* Problem details *
In which lines of the data does the string "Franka" appear? Copy every one.

*** Opening of Exercise input ***

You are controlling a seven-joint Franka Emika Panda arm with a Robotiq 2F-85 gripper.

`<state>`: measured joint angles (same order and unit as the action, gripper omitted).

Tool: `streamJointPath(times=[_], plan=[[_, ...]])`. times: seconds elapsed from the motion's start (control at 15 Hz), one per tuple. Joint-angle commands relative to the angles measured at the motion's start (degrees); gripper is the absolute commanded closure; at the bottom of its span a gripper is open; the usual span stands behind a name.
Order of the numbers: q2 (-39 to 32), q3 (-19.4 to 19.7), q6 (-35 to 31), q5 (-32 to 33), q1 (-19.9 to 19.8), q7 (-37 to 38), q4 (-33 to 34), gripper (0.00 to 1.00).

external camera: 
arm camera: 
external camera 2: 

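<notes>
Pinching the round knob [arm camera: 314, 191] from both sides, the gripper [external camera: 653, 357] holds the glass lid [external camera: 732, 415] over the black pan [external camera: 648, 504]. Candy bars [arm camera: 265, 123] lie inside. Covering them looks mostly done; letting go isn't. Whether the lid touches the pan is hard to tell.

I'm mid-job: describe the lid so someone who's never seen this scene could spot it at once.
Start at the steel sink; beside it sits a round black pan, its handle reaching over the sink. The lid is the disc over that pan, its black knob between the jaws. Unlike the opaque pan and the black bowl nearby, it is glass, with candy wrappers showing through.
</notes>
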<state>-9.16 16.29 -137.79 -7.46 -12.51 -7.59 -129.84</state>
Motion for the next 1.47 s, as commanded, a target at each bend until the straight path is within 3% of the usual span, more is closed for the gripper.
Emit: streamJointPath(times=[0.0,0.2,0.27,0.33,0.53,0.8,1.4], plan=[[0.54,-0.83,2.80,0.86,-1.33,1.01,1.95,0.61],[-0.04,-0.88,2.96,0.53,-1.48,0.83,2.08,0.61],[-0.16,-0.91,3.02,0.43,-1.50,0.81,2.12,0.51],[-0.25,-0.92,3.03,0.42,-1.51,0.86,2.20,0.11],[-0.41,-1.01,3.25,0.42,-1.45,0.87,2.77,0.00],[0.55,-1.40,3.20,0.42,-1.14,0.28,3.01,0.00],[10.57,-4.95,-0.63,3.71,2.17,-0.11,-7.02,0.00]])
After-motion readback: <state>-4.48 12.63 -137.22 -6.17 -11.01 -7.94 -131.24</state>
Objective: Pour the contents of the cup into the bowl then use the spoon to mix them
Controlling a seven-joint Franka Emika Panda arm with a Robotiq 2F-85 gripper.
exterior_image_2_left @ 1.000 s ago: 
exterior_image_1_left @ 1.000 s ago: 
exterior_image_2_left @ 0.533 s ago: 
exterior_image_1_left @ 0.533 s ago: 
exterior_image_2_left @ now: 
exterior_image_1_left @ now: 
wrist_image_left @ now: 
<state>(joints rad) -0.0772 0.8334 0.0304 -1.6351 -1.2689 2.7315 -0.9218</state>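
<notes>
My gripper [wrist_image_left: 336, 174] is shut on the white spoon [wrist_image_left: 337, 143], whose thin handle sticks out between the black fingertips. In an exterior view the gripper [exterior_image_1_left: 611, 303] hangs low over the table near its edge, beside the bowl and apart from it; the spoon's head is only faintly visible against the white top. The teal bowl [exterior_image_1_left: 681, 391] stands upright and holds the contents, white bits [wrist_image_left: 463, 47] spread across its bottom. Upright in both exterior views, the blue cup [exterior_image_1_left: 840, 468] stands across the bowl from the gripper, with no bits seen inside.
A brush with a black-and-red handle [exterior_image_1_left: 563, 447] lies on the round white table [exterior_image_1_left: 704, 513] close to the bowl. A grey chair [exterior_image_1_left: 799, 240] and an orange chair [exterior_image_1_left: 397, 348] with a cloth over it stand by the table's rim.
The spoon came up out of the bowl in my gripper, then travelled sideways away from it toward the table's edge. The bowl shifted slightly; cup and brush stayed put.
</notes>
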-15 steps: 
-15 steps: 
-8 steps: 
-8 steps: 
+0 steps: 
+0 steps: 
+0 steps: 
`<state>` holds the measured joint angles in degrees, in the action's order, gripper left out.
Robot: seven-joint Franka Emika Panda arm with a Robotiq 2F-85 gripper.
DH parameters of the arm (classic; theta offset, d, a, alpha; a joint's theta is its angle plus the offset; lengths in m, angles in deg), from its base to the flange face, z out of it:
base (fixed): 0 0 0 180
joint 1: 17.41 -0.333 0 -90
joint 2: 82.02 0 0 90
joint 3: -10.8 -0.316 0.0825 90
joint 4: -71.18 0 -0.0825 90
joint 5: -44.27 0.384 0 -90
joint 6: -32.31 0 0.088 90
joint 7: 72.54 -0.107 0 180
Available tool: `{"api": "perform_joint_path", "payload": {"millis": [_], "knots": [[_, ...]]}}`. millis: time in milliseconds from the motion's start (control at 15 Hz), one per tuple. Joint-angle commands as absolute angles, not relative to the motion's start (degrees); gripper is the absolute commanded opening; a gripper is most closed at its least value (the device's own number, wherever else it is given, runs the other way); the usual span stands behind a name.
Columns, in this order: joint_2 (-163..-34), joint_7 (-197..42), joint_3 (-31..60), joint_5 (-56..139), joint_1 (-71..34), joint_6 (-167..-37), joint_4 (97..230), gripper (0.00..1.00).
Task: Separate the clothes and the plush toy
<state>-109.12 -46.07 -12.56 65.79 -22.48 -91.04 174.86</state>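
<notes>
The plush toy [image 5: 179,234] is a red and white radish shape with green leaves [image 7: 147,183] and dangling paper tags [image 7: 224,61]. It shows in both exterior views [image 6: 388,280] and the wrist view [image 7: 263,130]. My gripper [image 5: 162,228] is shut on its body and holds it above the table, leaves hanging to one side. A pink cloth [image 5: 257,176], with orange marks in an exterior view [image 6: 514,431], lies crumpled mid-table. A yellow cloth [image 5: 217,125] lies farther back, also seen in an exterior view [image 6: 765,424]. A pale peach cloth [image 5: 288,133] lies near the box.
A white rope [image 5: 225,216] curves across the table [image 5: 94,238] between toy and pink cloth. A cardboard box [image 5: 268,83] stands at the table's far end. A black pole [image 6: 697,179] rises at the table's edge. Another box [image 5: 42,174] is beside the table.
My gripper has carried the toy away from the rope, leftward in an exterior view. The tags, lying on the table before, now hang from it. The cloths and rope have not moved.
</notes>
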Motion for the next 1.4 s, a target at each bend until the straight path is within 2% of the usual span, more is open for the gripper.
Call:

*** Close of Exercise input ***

* Response area *
You are controlling a seven-joint Franka Emika Panda arm with a Robotiq 2F-85 gripper.
Controlling a seven-joint Franka Emika Panda arm with a Robotiq 2F-85 gripper.
Robot: seven-joint Franka Emika Panda arm with a Robotiq 2F-85 gripper.

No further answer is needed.